On a drizzly Wednesday evening in a cavernous, 1930s-vintage school lunchroom, people stand in small clusters and chat. An eerie whistle comes from a tall coffee percolator, and the cookies and Pepsi are neatly laid out. To a casual observer, this looks like just another PTA meeting.
Except this is the nation’s first gay and lesbian PTA. Calling the group to order is Susan Carmel, president of the Gay and Lesbian Parent Teacher Student Association of Greater Puget Sound, and mother of an 18-year-old gay son.
Carmel reports the group has completed a food drive at one school and will assist with playground cleanups and carnivals at others. In return, posters are put up in the schools to publicize GLPTSA, which leaders say they formed to combat intolerance, insensitivity and related barriers to fuller participation by gay and lesbian students and parents in the region’s K-12 public schools.
The group, founded last fall, has 249 members, Carmel says. Dues are only $7 because members are encouraged to ante up for their local, school-based PTAs too.
At this meeting, before the group watches a video on gay and lesbian figures in American history, Carmel reports on a homophobic harassment incident in the suburban Kent school district that “has not had a good history” of fostering tolerance, she says. “We’re kind of pressuring them to find out what they’re doing in terms of staff training.”
Eleanor Durham, the mother of a 7-year-old son, says she objects to harassment based on sexual orientation. But you’re not likely to find her at any GLPTSA meetings.
The group, she says, “defeats the whole purpose of a PTA. This emphasizes our differences and pits us against one another. You simply need to have rules in place against harassing behavior. That’s not enforced.”

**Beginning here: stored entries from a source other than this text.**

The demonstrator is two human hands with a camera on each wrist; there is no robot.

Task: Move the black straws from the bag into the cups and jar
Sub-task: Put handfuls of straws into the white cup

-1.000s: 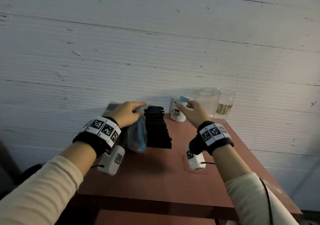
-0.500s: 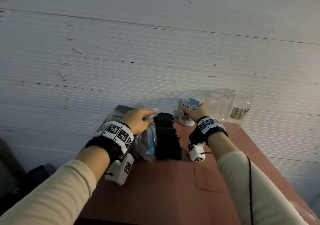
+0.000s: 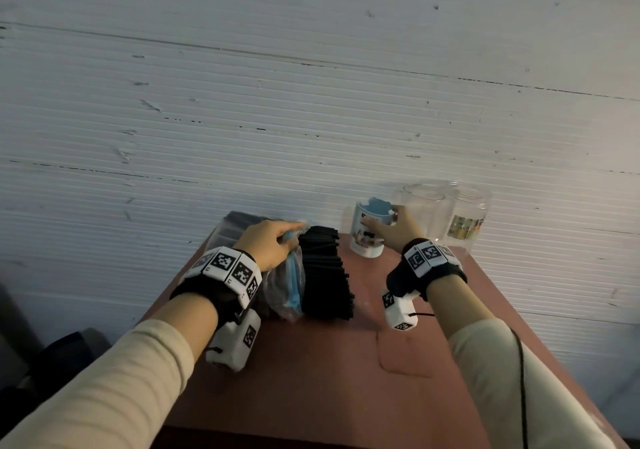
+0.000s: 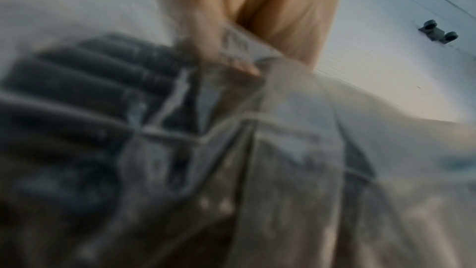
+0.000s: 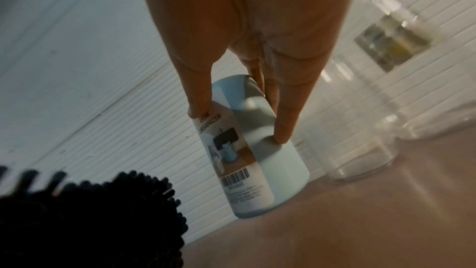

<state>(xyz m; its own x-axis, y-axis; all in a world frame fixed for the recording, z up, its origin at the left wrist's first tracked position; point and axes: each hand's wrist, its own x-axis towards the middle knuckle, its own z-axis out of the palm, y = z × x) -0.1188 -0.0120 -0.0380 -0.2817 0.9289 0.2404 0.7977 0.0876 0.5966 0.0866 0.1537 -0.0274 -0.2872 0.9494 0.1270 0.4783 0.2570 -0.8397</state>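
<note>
A stack of black straws (image 3: 325, 275) lies on the red-brown table (image 3: 311, 379), its ends also dark in the right wrist view (image 5: 90, 217). My left hand (image 3: 273, 244) pinches the top of a clear plastic bag (image 3: 285, 286) beside the stack; the left wrist view shows fingers (image 4: 231, 56) on the crumpled bag (image 4: 283, 150). My right hand (image 3: 391, 227) grips a light blue cup (image 3: 367, 230) with a paper label, thumb and fingers on its sides (image 5: 257, 150). A clear cup (image 3: 426, 213) and a clear labelled jar (image 3: 467, 220) stand to its right.
A ribbed white wall (image 3: 311, 102) rises right behind the table's far edge. Another flat clear packet (image 3: 235, 227) with dark contents lies at the far left, behind my left hand. The near half of the table is bare. Dark objects (image 3: 62, 355) sit on the floor at left.
My right hand has reached forward from beside the blue cup and closed its fingers round it. The left hand kept its hold on the bag. The head view has shifted closer.
</note>
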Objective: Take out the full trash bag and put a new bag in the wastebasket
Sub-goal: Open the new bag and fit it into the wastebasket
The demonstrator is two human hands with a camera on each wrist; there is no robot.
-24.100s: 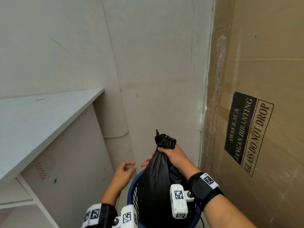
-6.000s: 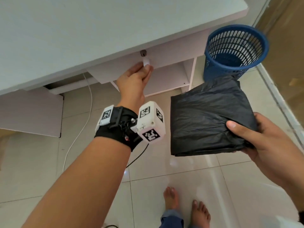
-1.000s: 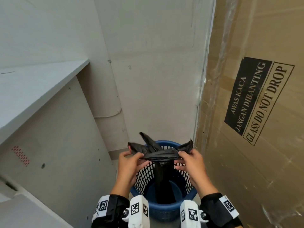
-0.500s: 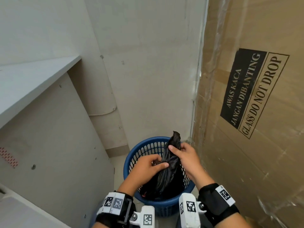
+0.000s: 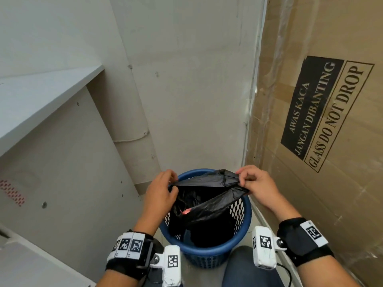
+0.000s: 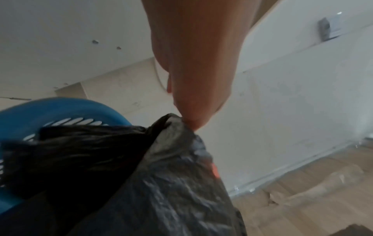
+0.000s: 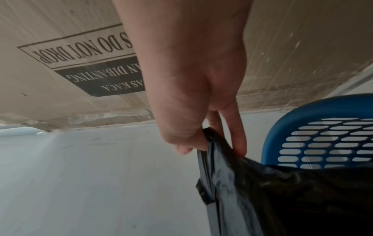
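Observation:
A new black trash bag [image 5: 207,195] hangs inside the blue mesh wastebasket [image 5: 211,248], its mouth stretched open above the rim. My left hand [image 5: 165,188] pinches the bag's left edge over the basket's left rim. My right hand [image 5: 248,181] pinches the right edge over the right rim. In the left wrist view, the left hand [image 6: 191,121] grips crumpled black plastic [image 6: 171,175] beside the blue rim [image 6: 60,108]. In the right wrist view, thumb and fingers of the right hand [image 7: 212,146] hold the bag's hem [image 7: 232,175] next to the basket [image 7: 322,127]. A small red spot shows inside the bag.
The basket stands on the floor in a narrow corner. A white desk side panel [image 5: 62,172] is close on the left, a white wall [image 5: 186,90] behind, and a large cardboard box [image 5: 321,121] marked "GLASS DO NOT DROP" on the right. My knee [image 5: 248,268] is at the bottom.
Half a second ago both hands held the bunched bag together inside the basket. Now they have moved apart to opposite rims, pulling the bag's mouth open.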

Durham heads Parents and Teachers for Responsible Schools, a group urging that a message for tolerance in public schools be accompanied by additional perspectives. Durham, an attorney, has three arguments: Some people object to homosexuality on religious or moral grounds. Some believe that such behavior is not innate, despite what medical associations say. Finally, she says, conversion therapy is an option.
This angers Mike Balasa of Seattle. A retired school administrator and the father of a lesbian daughter, 30, he says, “In this case, there is no other side of the issue that’s not bigoted. To say some people don’t approve of a sexual orientation is like publicizing that some people feel blacks should still be slaves, or some think what Hitler did to the Jews was good or didn’t really happen.”
Hewing to the middle is president of the Chicago-based National PTA, Ginny Markell of Clackamas, Ore. Markell says the national organization supports GLPTSA, as does Seattle Schools Supt. Joseph Olshefske and the Washington State PTA, which issued the group’s charter.
“Most people were comfortable because it [GLPTSA] didn’t impose values in the schools,” said Markell. “It created a forum to address some specific and legitimate concerns. It’s not unlike the special education PTAs that have formed.”
Markell admits there has been controversy and concern among some local PTAs that “we’ll begin to splinter away from the overall mission of the traditional, school-based PTAs. … But we’re … encouraging whatever is necessary to improve the education, health, welfare and safety of students and improve parent involvement for all.”
School and public health officials are looking at bias issues. Soon, Seattle Public Schools officials will release results of a 1999 survey of high school students on harassment related to sexual orientation, gender and race.
In a 1995 survey of most of the district’s 8,000 secondary students, half the females reported offensive comments or attacks based on their gender, versus fewer than one-fifth of the males. One-third of students identifying themselves as gay, lesbian or bisexual reported harassment, versus 6 percent of heterosexuals, though researchers caution some gay students may be reluctant to so classify themselves in a survey.
In accordance with some recommendations from the U.S. Department of Education, current prescriptions for boosting tolerance in Seattle-area schools include increased teacher and staff training, in-school initiatives and special programs, plus publicizing resource agencies, havens and advocacy groups.